“It is, nevertheless, very pleasant to cry sometimes.”

“I have heard so before,” was his answer.

“And one can not do it in company, you know; it would look absurd, and be considered bad manners, which is worse; and besides, people do not ever understand one; I believe you are rather shocked at me.”

“Do you? then I am afraid my looks are deceitful.”

“Don’t you think me foolish then?” coloring again, and looking down.

“Foolish for feeling for my sister’s danger! foolish for caring for her safety! if affection, sympathy, friendship, sensibility, gratitude to Heaven, sincerity, simple truth of feeling, if these are folly, or if you suppose I consider them so, then accuse me of thinking you foolish.”

She was silent, but was visibly gratified by his warmth of manner.

“What have I ever done or said, Miss Barham, which can justify your suspecting me of such hard-hearted, cynical want of feeling?

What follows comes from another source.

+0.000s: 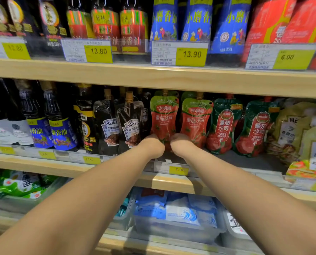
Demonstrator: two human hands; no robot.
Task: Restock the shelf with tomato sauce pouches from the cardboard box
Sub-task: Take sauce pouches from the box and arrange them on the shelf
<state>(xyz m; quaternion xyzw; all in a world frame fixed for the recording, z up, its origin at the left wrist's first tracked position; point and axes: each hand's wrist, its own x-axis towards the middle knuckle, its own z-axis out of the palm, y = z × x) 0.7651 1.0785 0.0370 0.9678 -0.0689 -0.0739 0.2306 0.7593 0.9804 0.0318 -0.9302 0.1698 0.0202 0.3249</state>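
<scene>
Two red tomato sauce pouches with green tops stand side by side on the middle shelf (245, 159), the left pouch (164, 118) and the right pouch (196, 120). Both my arms reach into the shelf. My left hand (152, 145) is at the bottom left of the left pouch. My right hand (181, 144) is at its bottom right, in front of the gap between the two pouches. I see only the backs of both hands; the fingers are hidden behind them. The cardboard box is out of view.
Dark green tomato ketchup pouches (224, 126) stand right of the red ones, black Heinz pouches (130, 124) and dark bottles to the left. A price rail with a yellow tag (178, 170) runs along the shelf front. Bottles fill the shelf above, plastic bins (175, 230) the one below.
</scene>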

Tears, which do honor to my sister’s worth; tears, which prove your disinterested regard for the dearest objects of

my heart; tears, which show how nearly we sympathize in some of our feelings and affections; if I do not honor and respect such—if I do not feel intensely and most humbly grateful for them, I do not deserve to be admitted into civilized society, far less into yours, Miss Barham.”

“Please don’t talk in that way; I did not mean to imply you were any thing bad; how could I, when I know you love Hilary so?—but I am sure you give me credit for a great deal more good than I deserve.”